I recently posted the T28 draft which showed off a huge American tank that never really saw action, but does make for great what if scenarios. Today I bring you the German’s idea of a super tank the Flak Maus 88mm Zwiling. A monster tank that never actually existed. While the Russians captured two Maus tanks in various states of competition. A Flak Maus was never build, and may have been completely apocryphal. But man did it sound cool, and so I bring it to you to fight the imaginary battles the the Nazi engineers could only dream of.

Flak Maus  Flak Maus Blown

Recurit Flak Maus

The Maus was an impressive vehicle with over 400mm of armor at its thickest point, making a frontal assault nearly impossible, but certainly suicidal. The imagined Flak Maus variant featured two 88mm cannon each capable of providing as much firepower as a single Tiger I tank. The Maus did have it’s flaws though, with light rear armor, an underpowered engine, and a extremely limited turret rotation. The Maus was very vulnerable to a rear attack.
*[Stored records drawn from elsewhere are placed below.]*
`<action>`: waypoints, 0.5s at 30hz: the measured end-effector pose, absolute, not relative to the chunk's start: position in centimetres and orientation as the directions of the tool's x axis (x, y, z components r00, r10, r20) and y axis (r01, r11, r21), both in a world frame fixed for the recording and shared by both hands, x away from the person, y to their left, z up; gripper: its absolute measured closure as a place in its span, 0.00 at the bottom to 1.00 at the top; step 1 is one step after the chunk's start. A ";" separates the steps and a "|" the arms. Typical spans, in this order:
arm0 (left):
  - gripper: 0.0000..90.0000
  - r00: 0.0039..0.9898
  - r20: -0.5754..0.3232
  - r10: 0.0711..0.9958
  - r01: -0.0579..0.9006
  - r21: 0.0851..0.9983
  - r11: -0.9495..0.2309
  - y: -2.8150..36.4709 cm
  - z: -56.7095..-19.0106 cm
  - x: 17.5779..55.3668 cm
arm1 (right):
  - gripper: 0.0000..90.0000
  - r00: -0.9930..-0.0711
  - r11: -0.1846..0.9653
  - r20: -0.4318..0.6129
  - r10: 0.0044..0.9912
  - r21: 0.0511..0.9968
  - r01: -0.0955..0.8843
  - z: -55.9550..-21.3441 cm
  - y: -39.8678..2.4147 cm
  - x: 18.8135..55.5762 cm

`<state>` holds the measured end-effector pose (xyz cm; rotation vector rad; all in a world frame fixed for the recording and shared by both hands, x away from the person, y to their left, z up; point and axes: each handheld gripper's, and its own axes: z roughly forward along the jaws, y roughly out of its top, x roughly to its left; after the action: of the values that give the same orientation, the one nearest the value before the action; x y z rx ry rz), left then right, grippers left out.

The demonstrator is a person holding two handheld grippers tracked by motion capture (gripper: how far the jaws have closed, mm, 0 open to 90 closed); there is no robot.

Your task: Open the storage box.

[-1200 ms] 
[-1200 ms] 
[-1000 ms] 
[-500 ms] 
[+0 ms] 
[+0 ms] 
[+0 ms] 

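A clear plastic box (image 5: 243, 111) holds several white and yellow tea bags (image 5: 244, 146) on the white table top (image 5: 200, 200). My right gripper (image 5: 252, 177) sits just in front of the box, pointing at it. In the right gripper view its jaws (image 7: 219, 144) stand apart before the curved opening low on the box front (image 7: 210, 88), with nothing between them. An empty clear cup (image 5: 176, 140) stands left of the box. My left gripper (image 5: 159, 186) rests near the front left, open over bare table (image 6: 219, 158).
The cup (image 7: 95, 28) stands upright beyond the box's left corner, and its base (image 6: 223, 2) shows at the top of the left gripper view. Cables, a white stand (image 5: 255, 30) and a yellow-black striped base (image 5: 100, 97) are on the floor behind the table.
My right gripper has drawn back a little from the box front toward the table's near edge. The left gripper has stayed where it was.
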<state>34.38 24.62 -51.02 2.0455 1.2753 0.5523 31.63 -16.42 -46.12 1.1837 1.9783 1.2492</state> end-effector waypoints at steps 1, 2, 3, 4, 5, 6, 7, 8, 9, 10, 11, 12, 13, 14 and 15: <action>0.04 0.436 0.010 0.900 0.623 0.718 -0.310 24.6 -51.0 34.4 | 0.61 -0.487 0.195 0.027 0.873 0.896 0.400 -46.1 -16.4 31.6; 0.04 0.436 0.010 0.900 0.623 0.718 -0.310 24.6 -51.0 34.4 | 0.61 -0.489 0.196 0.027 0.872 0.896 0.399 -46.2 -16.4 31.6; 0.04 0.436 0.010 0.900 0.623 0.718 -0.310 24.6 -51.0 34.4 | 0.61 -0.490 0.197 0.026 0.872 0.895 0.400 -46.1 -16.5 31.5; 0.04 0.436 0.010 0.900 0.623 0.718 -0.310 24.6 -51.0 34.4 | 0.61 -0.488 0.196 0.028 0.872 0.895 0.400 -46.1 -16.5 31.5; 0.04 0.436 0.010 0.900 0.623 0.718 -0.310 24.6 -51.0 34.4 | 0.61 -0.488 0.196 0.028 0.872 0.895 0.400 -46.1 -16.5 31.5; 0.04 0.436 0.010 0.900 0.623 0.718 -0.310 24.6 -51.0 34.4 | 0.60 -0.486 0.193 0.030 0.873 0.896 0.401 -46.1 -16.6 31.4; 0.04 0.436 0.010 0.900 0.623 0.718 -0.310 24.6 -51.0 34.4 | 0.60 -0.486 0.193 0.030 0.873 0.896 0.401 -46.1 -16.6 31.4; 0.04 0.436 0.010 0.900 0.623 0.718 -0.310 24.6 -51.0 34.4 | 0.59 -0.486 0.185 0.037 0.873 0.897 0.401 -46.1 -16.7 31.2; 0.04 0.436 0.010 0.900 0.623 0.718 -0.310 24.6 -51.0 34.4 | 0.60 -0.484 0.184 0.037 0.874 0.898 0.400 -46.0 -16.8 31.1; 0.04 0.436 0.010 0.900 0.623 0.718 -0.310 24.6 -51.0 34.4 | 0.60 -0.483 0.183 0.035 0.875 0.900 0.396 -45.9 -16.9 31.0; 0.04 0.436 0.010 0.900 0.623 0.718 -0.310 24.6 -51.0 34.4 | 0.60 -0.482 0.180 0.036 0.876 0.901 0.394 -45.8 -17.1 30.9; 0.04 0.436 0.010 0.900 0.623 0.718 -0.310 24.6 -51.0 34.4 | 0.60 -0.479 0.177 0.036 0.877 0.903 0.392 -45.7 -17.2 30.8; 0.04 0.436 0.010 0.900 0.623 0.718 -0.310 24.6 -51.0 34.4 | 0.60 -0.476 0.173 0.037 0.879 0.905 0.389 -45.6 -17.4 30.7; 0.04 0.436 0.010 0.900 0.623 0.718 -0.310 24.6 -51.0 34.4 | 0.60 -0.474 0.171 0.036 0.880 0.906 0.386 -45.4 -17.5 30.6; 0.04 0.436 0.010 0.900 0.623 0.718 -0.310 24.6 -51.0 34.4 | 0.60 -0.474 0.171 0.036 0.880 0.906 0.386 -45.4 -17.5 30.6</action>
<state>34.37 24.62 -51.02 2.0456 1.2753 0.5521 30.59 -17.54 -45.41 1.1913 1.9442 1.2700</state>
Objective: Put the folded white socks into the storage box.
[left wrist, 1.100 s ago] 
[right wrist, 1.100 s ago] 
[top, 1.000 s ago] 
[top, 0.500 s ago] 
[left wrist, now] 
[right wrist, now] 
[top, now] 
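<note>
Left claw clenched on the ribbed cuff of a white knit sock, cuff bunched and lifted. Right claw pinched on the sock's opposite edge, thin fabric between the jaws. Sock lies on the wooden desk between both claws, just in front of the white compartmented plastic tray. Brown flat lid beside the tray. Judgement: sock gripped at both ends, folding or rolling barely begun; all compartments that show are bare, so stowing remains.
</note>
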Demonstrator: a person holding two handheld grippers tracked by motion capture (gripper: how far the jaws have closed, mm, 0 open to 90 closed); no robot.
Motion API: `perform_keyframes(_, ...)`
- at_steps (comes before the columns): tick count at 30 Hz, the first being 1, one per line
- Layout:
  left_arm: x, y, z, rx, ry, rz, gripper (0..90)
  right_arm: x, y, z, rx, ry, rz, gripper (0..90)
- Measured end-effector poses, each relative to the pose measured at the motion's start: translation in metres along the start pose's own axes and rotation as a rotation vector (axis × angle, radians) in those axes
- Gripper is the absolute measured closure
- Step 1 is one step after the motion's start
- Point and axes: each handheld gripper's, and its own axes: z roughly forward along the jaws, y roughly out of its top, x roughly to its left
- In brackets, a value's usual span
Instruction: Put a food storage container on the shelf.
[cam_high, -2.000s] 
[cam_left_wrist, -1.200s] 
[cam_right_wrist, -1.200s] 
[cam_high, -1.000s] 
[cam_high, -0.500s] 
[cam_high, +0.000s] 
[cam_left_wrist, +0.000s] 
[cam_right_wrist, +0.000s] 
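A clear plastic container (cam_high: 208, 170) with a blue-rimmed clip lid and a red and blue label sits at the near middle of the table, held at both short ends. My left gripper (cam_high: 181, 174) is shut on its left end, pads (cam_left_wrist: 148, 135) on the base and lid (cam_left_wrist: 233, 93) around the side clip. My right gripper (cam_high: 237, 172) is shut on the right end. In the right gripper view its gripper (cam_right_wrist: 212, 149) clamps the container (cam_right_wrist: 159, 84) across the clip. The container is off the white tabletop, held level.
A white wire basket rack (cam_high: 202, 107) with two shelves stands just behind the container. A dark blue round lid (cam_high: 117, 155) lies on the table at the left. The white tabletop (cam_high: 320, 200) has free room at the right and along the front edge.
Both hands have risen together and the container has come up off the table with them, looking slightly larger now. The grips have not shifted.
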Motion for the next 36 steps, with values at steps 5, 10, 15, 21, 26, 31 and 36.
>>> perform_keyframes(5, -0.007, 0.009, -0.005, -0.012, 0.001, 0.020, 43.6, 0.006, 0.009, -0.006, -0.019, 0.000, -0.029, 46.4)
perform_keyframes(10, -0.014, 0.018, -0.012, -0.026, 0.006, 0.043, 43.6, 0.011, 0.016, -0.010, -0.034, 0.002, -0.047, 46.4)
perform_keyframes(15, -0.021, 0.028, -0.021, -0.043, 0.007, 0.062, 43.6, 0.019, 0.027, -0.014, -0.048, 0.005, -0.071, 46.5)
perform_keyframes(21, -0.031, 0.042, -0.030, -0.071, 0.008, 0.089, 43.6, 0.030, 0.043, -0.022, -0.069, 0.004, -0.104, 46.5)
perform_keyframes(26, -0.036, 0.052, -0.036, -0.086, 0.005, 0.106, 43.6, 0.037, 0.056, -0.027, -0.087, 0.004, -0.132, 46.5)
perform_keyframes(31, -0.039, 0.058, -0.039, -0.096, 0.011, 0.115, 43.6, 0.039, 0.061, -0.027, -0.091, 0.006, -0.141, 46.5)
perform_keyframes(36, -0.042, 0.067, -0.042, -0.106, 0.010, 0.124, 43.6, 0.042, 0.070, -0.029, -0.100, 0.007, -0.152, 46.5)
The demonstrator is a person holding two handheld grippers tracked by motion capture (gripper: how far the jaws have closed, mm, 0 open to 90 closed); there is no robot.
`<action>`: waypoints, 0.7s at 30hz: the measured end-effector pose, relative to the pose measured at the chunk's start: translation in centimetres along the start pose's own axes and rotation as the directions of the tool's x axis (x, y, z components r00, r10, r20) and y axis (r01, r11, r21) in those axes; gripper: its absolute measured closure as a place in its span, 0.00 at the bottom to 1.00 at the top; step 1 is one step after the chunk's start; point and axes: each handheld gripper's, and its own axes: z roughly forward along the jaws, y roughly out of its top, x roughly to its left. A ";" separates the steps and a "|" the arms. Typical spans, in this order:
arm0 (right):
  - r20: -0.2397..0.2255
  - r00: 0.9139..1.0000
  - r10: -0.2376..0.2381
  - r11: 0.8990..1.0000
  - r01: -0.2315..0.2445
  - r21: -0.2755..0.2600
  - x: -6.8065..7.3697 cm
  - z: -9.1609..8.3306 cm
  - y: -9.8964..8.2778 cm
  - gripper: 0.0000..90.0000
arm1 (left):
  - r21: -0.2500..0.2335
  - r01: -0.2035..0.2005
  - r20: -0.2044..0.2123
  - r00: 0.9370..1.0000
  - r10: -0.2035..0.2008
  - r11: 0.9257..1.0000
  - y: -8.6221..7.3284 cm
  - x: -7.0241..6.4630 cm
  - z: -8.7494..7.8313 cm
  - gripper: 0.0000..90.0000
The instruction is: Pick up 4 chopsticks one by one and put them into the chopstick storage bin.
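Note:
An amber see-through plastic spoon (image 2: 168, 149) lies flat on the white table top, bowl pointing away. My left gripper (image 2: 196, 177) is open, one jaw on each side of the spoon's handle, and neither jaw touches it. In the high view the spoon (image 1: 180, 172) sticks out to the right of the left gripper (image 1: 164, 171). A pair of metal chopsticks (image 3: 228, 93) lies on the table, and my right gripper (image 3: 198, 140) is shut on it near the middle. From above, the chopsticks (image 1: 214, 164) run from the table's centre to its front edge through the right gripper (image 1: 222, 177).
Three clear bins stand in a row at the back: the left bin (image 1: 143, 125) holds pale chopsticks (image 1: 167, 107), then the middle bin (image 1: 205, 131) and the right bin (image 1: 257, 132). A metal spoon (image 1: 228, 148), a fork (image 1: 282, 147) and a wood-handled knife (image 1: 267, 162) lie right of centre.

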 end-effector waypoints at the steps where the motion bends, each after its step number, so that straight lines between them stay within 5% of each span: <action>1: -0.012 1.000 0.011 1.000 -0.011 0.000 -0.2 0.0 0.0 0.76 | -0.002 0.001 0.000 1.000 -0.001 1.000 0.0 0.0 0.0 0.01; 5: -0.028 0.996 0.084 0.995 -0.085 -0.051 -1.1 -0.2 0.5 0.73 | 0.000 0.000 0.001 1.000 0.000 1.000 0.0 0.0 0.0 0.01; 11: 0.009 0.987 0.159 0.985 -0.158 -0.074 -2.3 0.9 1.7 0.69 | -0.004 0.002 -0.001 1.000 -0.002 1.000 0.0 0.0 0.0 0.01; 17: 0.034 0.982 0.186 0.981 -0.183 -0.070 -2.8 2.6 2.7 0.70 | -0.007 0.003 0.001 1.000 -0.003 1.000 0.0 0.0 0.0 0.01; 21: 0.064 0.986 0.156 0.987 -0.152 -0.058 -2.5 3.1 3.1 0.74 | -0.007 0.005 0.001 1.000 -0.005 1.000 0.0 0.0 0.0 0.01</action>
One final draw back of the design was the lack of any machine gun to provide anti-personnel fire support. Instead the Flak Maus featured a 50mm coaxial cannon similar to a Pak 38. This was to allow it to engage smaller targets without having to expend the more costly 88mm ammunition. Compared to the actual Maus with its 128 and 75 millimeter guns the Flak Maus actually feels under-gunned, which is likely why one was never built.

A PDF version will be available for download in the near future.

That is all.

D-Day’s Sunken Secrets

The US Public Broadcasting System and NOVA have a 2 hour documentary special on the D-Day Invasion. And the archeological study of the remains left behind in the waters of Normandy.

Note: You may not be able to view this video outside the US without a proxy server.